● **Directions**
Copy every line from the records that holds the word "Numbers".
++++ Extracted records
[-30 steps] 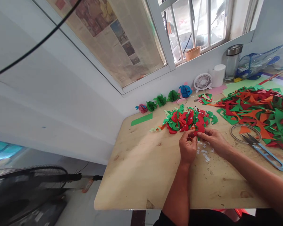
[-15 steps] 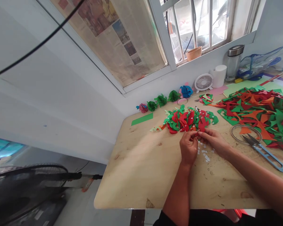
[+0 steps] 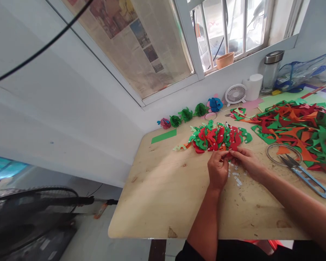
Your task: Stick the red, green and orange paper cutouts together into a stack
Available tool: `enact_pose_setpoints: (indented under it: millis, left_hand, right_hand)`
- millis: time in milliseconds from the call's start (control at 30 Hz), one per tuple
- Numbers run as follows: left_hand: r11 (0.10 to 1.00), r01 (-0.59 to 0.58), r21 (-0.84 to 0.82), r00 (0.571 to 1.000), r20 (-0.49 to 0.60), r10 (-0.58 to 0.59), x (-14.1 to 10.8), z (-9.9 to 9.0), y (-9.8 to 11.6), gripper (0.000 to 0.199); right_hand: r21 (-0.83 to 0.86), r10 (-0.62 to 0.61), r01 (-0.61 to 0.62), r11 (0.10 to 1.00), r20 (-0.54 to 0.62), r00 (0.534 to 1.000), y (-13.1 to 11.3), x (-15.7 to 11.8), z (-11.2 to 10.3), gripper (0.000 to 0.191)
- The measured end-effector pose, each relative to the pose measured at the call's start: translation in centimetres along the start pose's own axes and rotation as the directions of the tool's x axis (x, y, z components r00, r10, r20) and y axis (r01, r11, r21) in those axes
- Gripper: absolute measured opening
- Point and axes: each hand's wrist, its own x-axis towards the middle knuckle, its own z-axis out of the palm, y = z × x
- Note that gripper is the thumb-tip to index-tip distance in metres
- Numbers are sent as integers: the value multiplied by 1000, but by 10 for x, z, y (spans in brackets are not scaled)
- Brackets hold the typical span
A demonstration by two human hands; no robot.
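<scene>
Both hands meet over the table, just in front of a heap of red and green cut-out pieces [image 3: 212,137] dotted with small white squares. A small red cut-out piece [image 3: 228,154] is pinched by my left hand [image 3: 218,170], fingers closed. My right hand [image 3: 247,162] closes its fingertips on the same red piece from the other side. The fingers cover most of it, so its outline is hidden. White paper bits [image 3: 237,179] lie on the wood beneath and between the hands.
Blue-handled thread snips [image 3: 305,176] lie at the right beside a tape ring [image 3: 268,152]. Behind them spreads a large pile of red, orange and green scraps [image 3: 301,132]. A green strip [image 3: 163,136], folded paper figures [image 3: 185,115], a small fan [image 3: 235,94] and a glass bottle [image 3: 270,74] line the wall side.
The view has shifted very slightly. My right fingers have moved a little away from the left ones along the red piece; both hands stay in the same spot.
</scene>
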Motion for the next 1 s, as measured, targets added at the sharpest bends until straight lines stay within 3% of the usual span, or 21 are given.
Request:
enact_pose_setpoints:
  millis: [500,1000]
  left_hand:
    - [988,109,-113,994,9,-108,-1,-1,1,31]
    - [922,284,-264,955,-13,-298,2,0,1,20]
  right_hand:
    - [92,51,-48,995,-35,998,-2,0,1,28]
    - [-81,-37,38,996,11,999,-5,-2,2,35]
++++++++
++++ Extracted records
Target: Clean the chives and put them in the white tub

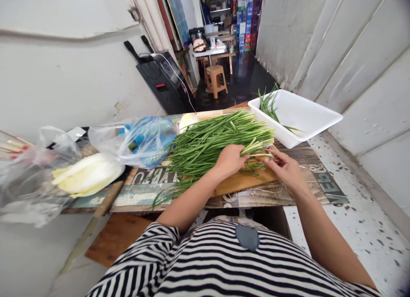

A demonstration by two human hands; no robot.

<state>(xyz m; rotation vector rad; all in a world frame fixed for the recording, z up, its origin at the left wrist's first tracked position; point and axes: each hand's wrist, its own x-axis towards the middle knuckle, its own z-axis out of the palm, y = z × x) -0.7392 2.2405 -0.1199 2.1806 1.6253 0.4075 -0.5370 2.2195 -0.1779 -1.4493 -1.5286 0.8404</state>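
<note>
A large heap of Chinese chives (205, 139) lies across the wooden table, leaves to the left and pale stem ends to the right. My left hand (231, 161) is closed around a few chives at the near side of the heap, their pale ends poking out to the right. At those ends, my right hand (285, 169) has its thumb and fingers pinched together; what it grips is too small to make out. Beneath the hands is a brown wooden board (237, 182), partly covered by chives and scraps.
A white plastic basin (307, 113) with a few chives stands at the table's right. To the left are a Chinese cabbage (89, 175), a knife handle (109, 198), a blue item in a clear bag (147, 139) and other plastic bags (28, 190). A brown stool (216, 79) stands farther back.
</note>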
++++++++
● **Exercise answer**
- Numbers run as follows: left_hand: r11 (0.10 to 1.00), r01 (-0.59 to 0.58), r21 (-0.84 to 0.82), r00 (0.571 to 1.000), r20 (-0.49 to 0.60), r10 (-0.58 to 0.59), x (-14.1 to 10.8), z (-9.9 to 9.0), y (-9.8 to 11.6), gripper (0.000 to 0.199); right_hand: r21 (-0.83 to 0.86), r10 (-0.62 to 0.61), r01 (-0.61 to 0.62), r11 (0.10 to 1.00), r20 (-0.54 to 0.62), r00 (0.534 to 1.000), y (-13.1 to 11.3), x (-15.7 to 11.8), z (-11.2 to 10.3), gripper (0.000 to 0.191)
- Numbers are sent as integers: the value multiplied by 1000, but by 10 for x, z, y (spans in brackets are not scaled)

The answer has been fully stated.